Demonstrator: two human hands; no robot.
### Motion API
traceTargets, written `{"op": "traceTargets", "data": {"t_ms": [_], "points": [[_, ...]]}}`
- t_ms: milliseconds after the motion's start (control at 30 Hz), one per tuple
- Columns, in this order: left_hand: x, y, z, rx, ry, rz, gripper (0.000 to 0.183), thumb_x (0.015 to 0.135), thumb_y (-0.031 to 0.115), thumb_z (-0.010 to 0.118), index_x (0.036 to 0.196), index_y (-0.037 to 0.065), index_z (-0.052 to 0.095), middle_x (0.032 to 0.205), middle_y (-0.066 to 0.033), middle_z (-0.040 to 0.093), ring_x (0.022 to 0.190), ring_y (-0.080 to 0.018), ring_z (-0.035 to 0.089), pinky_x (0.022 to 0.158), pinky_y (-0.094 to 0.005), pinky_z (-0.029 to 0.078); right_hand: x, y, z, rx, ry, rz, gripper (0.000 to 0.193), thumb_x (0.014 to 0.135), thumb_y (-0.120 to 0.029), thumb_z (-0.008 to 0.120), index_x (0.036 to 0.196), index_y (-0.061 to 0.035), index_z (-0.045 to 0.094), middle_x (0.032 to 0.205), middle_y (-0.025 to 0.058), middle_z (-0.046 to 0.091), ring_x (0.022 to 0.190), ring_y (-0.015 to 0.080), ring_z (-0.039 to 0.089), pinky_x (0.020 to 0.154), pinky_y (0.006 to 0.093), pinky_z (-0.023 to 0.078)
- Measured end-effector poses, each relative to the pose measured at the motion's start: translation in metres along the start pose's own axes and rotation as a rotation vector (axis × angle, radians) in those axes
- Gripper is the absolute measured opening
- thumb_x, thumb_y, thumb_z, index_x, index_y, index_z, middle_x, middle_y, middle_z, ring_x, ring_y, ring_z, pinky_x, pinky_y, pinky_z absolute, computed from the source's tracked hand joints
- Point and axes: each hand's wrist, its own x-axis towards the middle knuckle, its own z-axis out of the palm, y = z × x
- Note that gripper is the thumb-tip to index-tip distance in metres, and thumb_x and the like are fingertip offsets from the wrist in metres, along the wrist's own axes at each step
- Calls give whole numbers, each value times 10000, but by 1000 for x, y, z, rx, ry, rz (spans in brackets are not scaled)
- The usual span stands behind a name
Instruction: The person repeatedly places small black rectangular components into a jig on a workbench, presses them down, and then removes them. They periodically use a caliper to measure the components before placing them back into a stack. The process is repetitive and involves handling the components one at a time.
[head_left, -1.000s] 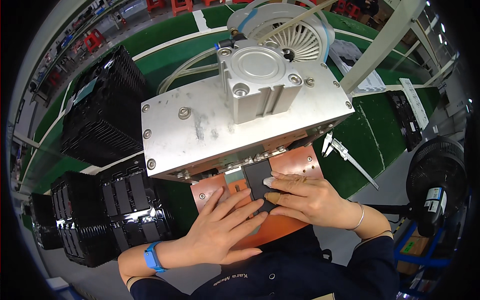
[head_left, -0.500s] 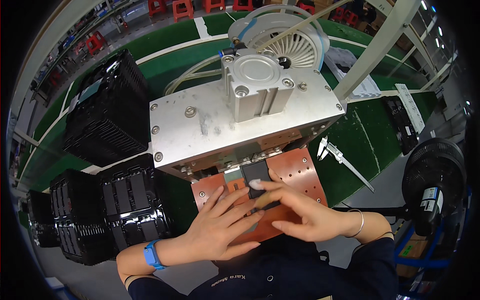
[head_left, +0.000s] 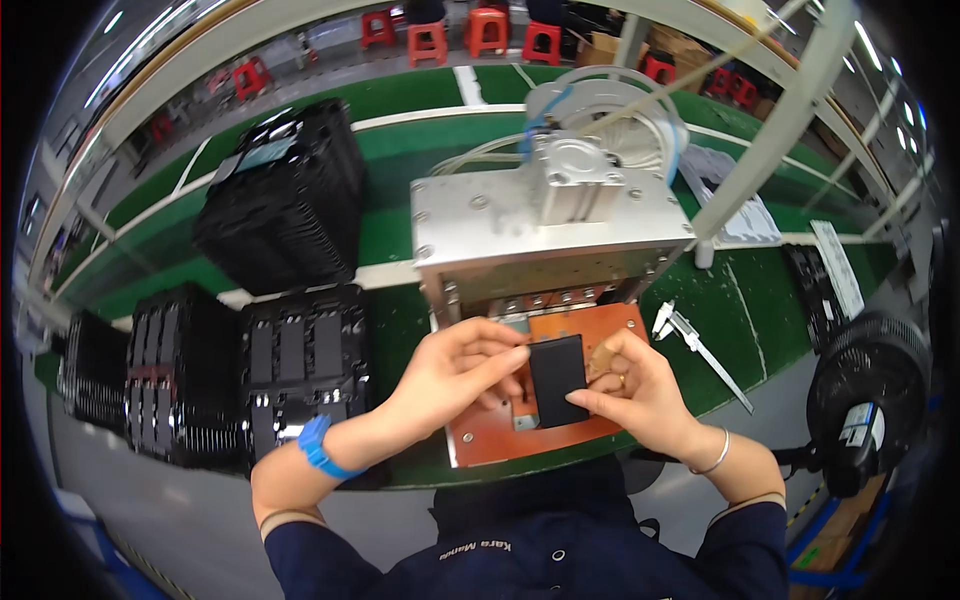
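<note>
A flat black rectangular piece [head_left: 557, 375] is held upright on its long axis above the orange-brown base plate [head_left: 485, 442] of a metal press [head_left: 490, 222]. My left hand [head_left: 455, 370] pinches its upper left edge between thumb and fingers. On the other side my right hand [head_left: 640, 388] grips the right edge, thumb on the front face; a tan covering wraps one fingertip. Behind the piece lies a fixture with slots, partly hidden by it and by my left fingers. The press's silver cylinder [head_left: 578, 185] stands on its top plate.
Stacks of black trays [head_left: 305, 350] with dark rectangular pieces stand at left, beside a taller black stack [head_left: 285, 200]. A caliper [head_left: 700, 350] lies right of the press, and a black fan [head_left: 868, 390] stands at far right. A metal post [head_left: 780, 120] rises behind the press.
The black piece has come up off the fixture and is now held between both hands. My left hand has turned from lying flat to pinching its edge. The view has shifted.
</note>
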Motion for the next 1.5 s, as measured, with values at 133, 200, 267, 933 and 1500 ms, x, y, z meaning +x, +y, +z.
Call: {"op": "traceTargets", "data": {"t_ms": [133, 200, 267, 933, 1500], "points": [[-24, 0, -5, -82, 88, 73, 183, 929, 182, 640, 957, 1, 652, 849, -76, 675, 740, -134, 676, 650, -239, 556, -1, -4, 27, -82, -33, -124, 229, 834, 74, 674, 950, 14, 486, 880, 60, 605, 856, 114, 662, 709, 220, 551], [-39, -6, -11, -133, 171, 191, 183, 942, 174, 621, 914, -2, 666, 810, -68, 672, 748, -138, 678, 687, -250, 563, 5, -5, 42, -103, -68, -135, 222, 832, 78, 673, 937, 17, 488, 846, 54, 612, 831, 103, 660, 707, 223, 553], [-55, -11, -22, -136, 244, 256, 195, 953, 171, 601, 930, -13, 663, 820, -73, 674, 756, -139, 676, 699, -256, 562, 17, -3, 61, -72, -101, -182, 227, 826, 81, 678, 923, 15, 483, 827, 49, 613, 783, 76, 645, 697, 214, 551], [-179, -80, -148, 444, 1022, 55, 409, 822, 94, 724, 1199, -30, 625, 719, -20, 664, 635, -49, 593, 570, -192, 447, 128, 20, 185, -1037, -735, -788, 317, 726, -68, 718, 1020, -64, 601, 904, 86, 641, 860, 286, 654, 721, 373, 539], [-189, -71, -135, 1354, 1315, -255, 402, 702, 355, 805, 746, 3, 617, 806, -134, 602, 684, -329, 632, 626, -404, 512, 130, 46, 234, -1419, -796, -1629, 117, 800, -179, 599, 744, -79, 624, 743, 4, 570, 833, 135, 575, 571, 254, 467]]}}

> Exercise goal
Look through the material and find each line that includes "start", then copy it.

> Answer
- t_ms: milliseconds after the motion's start (control at 30 Hz), one per tuple
- Measured end-effector poses, each relative to the pose measured at the motion's start: translation in metres along the start pose's own axes and rotation as a rotation vector (axis × angle, radians) in those axes

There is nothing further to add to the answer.